TASK DESCRIPTION – Lines of the material that include the string "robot" should be returned.

BEGIN DATA SECTION

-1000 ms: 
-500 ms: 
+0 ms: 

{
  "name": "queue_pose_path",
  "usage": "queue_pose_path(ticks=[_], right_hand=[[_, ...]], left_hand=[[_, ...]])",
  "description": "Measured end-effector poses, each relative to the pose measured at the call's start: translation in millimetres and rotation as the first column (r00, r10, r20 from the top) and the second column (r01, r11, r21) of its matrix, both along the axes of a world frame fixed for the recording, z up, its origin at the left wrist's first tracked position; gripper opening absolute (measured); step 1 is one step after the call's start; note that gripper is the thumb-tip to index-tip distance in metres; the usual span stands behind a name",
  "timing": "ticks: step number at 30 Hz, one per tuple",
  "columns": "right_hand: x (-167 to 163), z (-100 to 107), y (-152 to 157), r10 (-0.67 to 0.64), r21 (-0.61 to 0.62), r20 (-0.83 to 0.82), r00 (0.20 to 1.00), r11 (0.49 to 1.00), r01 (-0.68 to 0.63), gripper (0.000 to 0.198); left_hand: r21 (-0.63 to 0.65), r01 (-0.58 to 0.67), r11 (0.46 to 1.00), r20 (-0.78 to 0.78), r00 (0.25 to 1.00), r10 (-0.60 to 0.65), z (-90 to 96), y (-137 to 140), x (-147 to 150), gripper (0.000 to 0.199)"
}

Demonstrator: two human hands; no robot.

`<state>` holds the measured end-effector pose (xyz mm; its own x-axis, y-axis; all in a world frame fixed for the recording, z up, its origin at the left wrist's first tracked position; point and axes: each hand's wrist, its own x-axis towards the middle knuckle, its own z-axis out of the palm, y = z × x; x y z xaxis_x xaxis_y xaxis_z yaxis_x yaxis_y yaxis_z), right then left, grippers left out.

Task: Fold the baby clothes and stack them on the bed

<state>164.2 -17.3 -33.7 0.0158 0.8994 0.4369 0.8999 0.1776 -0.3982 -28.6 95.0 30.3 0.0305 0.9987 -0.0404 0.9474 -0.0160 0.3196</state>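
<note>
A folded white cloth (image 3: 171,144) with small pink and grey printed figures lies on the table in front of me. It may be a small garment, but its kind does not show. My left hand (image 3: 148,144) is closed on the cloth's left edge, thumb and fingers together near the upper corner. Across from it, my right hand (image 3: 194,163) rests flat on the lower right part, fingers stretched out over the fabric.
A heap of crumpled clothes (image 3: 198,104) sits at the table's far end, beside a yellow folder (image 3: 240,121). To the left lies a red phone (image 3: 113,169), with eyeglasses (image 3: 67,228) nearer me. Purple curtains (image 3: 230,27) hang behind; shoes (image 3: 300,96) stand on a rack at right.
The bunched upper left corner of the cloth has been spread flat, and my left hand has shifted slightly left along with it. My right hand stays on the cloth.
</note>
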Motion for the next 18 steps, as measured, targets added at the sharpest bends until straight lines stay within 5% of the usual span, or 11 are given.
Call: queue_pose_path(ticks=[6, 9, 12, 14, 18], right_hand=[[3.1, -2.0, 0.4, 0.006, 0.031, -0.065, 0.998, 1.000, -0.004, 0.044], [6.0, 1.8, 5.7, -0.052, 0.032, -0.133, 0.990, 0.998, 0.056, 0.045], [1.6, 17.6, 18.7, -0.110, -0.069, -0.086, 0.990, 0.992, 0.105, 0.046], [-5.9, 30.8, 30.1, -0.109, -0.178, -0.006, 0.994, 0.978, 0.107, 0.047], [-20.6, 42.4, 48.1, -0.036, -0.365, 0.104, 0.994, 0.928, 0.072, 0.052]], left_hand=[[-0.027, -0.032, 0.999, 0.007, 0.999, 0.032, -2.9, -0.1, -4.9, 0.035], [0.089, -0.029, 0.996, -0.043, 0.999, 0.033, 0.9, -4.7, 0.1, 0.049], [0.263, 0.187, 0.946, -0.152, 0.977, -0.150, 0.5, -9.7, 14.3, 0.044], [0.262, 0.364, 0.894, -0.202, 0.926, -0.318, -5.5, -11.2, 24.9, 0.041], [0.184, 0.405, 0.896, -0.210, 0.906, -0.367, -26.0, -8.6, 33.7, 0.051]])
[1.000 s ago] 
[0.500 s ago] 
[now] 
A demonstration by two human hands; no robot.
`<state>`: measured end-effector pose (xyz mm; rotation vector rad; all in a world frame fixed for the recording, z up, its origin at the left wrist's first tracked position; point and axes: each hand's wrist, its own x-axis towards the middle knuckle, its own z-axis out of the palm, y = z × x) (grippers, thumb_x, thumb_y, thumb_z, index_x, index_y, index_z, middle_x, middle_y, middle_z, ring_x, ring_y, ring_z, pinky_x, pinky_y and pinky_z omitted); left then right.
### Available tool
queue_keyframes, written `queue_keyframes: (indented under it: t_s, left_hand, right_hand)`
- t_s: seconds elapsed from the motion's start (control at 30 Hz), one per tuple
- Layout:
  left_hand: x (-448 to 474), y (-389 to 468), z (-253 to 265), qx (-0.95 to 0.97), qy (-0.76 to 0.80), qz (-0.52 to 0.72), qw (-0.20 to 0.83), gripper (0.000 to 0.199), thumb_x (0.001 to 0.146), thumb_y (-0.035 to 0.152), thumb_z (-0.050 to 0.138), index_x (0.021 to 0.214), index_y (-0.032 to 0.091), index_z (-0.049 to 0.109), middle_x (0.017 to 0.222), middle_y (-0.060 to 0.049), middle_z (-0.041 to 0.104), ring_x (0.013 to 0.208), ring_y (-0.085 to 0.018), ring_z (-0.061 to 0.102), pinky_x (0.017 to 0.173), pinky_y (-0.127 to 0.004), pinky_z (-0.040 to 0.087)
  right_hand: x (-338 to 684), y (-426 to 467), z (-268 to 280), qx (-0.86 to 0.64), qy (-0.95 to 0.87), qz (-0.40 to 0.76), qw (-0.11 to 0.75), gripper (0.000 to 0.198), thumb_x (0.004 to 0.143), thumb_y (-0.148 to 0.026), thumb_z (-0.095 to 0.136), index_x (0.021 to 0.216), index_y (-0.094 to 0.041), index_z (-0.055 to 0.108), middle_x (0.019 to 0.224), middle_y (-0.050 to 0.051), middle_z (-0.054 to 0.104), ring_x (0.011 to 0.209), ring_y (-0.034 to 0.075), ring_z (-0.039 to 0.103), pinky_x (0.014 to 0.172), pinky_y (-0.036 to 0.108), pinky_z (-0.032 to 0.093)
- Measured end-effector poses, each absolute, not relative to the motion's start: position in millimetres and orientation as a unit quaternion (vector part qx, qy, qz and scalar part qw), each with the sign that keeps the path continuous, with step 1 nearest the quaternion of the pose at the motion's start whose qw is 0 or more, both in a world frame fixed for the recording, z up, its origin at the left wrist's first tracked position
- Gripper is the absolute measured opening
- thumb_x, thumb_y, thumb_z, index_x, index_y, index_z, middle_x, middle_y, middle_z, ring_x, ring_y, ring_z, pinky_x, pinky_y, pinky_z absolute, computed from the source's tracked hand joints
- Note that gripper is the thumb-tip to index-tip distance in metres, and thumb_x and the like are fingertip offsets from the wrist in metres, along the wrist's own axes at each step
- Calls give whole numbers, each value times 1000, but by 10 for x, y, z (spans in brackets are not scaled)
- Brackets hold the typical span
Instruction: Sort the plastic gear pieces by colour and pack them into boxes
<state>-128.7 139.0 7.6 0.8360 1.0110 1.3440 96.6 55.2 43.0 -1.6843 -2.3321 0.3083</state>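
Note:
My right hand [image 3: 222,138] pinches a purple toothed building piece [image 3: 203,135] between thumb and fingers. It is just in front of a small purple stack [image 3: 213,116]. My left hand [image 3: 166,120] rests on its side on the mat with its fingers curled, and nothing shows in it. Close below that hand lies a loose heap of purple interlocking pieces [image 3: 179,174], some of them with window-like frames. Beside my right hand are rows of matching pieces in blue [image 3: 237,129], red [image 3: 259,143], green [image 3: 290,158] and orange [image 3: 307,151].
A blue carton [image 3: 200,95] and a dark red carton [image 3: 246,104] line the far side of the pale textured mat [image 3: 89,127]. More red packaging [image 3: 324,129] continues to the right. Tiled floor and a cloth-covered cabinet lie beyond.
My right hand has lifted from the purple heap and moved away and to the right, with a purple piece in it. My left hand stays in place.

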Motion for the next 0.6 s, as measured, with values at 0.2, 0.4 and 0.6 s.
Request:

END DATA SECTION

THE ANSWER –
Demonstrator: two human hands; no robot.
A demonstration by two human hands; no robot.

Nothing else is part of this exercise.